JAKARTA, KOMPAS.com — Meski WHO telah meningkatkan level peringatan flu babi menjadi pandemi 6 atau siaga tertinggi, pihak Departemen Luar Negeri Republik Indonesia belum berencana untuk mengeluarkan travel warning ataupun travel advisory.
"Kalau untuk travel warning harus ada mekanisme yang rapat interdeep pada Menko Kesra, sekarang ini sudah ada lebih dari 70 negara yang terjangkit flu babi, nanti kita tidak bisa ke mana-mana," ujar Teuku Faizasyah, Juru Bicara Departemen Luar Negeri, di Jakarta (12/6).
Menurutnya langkah pemerintah yang telah menyiapkan 3 juta tamiflu dan menyediakan sensor di berbagai titik kedatangan sudah tepat.
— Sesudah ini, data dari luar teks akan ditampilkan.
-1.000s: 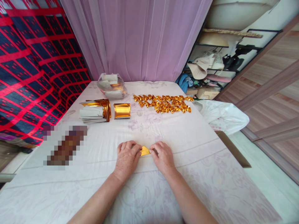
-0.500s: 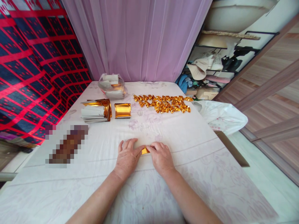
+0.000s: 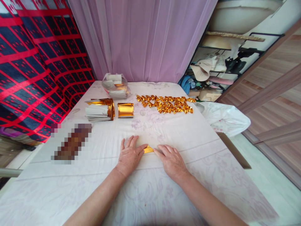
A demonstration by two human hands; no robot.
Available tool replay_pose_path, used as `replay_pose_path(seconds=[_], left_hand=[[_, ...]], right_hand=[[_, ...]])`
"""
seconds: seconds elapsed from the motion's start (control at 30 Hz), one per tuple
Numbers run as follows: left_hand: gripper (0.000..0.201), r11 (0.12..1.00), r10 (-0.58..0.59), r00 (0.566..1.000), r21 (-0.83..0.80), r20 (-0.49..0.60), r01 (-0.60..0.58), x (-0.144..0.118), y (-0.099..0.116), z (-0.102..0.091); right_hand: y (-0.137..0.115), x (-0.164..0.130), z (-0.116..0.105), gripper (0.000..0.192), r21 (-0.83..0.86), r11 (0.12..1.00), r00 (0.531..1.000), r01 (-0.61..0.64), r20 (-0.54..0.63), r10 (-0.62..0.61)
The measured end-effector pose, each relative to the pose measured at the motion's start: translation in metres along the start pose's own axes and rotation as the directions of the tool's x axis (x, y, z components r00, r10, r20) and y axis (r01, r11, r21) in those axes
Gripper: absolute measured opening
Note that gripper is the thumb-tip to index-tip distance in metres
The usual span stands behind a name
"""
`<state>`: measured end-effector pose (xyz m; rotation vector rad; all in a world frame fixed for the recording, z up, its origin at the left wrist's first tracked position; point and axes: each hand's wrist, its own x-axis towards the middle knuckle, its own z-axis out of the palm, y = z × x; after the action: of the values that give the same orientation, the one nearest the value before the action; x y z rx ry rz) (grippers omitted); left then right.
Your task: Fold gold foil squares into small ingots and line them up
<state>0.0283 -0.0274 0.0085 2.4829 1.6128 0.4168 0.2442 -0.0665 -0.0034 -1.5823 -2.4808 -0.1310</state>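
Observation:
A small folded piece of gold foil paper (image 3: 148, 149) lies flat on the tablecloth between my hands. My left hand (image 3: 130, 155) holds its left end down with thumb and forefinger, the other fingers spread on the cloth. At the right end, the fingertips of my right hand (image 3: 173, 161) touch or nearly touch the paper's corner, its fingers stretched out and its palm low over the table. Part of the paper's left end is hidden under my left fingers.
Farther back are a stack of foil sheets (image 3: 100, 110), a single gold sheet (image 3: 125, 110) and a clear plastic bag (image 3: 115, 86) of paper. Several folded gold pieces (image 3: 168, 104) lie in rows. A blurred brown patch (image 3: 72, 142) is at left; a white bag (image 3: 225, 117) is beyond the right edge.
My right hand has slid to the right off the middle of the foil paper, uncovering more of it. The paper's peak looks lower and flatter. My left hand stays at its end.

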Motion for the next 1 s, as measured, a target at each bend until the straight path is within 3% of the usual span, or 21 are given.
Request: replay_pose_path(seconds=[0.17,0.37,0.77,1.0], left_hand=[[0.03,0.999,0.009,0.998,-0.053,0.057,-0.006,0.004,-0.006,-0.001],[0.031,0.997,0.047,0.995,-0.071,0.092,-0.041,0.004,-0.013,-0.001],[0.038,0.992,0.068,0.976,-0.117,0.206,-0.044,0.007,-0.019,-0.008],[0.044,0.985,0.08,0.959,-0.17,0.27,-0.034,0.008,-0.026,-0.014]], right_hand=[[-0.012,-0.002,-0.004,0.037,0.038,0.998,0.997,-0.047,-0.052,0.049],[-0.041,0.01,-0.001,0.037,0.127,0.99,0.998,-0.059,-0.029,0.063],[-0.03,-0.012,0.005,0.033,0.072,0.965,0.961,-0.253,-0.1,0.259],[-0.028,-0.016,0.005,0.035,0.077,0.96,0.955,-0.27,-0.111,0.277]])
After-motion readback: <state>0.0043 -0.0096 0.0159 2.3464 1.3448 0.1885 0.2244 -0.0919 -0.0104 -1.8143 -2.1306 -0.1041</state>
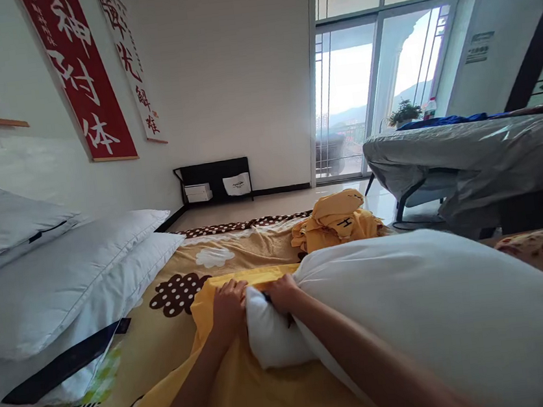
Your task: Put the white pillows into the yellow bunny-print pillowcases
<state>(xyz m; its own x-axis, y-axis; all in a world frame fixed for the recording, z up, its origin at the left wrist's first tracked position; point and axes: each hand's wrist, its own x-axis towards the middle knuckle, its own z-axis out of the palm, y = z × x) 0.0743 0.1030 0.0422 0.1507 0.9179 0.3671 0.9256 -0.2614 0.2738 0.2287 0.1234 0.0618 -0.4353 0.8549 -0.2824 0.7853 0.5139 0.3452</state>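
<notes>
A large white pillow (425,303) lies at the right, its near corner folded over on a yellow pillowcase (269,400) that is spread in front of me. My left hand (231,304) is closed on the far edge of the yellow cloth, just left of the pillow's corner. Close beside it, my right hand (284,293) is closed over the white pillow's end, its forearm crossing the pillow. The fingertips of the right hand are partly hidden. Beyond the hands sits a crumpled pile of yellow cloth (337,219) with black letters.
Several white pillows (64,273) are stacked at the left on a patterned brown bedspread (168,333). A plastic-covered table (441,145) with a chair under it stands at the right. A low black rack (216,170) is against the back wall, beside a glass door (352,96).
</notes>
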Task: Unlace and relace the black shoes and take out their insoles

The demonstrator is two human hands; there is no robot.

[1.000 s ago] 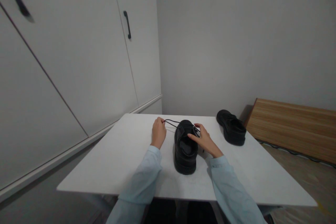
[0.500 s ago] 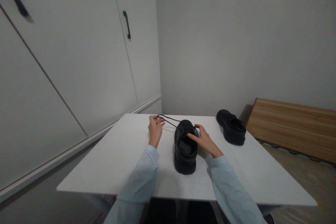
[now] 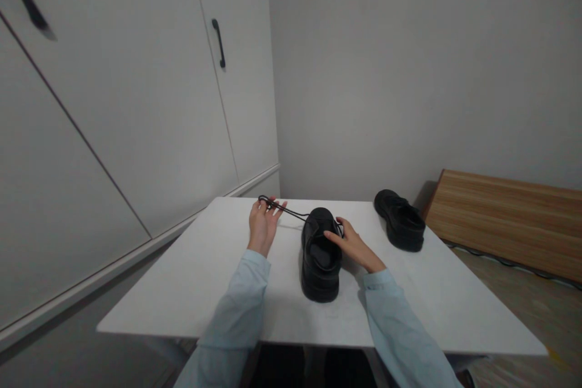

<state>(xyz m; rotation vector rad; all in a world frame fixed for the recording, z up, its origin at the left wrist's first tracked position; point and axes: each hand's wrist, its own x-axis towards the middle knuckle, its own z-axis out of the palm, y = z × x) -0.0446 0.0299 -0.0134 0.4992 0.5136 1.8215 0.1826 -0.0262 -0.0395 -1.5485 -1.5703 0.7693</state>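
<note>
Shoe [image 3: 321, 260], black, smooth and matte with a rounded toe and thick sole, stands on the flat white counter [image 3: 191, 291] between the two hands, its toe pointing away from them. Right hand [image 3: 352, 244] rests on the shoe's upper beside the tongue, fingers pinched at the lacing, while the left hand [image 3: 262, 224], fingers loosely spread, holds the thin black cord of the lace [image 3: 286, 212] drawn taut out to the shoe's left. A second, matching black shoe [image 3: 400, 219] sits well to the right of the right hand.

Both arms wear long pale blue sleeves — seemingly soft cloth — ending at bare wrists.
</note>
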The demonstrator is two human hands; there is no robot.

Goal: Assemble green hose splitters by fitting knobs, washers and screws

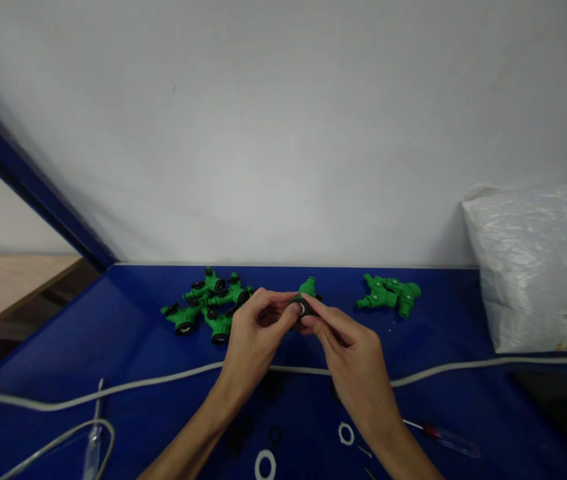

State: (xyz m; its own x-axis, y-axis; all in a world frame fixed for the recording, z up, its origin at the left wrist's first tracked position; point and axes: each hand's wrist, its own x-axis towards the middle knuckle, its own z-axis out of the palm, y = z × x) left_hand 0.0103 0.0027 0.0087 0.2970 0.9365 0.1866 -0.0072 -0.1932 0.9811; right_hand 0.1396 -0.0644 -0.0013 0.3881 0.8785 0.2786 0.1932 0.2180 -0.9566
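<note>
Green fitting is held up between your two hands in the head view, over the blue table, its black collar facing you with something pale showing inside. Your left hand pinches the collar between thumb and fingers; your right hand pinches it from the other side. Steady the body with one grip and keep thumb pressure even, so the collar doesn't tilt. At your right stands a bulging whitish plastic bag; you cannot tell what it contains.
</note>
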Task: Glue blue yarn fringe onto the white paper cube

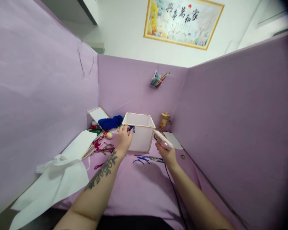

Menurutnya, kekhawatiran masyarakat adalah hal yang wajar, tetapi tidak perlu dibesar-besarkan. "Yang terpenting adalah kesadaran dan persiapan masing-masing negara untuk menghadapi masalah itu," ungkap dia.
Hingga Rabu (10/6), WHO mencatat 74 negara telah melaporkan 27.737 kasus flu babi, 141 meninggal dunia. WHO menekankan kasus flu babi tergolong ringan dan tidak perlu perawatan.